■ PROVIDED DATA ■
━━━━━━━━━━━━━━━━━━━━━━━━━━━━━━
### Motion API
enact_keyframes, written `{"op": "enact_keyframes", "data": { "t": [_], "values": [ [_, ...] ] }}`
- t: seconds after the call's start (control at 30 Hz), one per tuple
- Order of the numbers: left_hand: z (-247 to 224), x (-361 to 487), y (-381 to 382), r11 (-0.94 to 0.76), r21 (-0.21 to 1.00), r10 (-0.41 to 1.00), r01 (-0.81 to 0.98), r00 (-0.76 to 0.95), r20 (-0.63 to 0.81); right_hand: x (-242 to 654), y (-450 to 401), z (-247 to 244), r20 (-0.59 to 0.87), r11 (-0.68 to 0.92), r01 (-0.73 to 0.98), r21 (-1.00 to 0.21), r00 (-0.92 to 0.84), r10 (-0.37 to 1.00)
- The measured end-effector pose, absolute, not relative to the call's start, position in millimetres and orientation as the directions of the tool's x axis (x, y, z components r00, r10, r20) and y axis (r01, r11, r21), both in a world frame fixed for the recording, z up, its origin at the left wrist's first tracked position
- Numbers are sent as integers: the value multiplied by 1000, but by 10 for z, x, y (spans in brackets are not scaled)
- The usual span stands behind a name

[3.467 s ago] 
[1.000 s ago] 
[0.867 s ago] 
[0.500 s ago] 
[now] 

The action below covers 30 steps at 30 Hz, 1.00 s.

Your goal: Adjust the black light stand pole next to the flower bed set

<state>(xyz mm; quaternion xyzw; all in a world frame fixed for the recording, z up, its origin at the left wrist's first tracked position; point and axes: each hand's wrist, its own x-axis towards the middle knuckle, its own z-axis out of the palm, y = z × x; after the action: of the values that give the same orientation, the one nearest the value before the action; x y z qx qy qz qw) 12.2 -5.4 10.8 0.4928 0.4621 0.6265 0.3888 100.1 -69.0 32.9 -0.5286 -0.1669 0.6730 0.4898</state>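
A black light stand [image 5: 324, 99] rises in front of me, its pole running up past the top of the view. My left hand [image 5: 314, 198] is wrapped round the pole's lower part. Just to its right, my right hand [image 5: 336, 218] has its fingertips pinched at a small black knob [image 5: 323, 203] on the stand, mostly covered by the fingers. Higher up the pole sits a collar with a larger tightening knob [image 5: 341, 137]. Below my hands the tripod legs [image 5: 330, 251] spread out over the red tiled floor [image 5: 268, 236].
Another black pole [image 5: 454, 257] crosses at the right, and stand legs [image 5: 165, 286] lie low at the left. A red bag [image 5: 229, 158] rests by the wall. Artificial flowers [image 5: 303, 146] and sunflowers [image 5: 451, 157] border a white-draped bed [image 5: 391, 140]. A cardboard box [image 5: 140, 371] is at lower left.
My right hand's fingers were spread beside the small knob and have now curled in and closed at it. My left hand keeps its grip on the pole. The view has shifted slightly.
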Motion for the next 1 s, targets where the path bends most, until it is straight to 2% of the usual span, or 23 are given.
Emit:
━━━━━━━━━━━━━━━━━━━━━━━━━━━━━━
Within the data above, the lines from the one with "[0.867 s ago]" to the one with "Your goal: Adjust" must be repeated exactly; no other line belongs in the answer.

■ RESULT FOR THIS EXERCISE ■
[0.867 s ago] 
[0.500 s ago] 
[now] 

The action below covers 30 steps at 30 Hz, 1.00 s.

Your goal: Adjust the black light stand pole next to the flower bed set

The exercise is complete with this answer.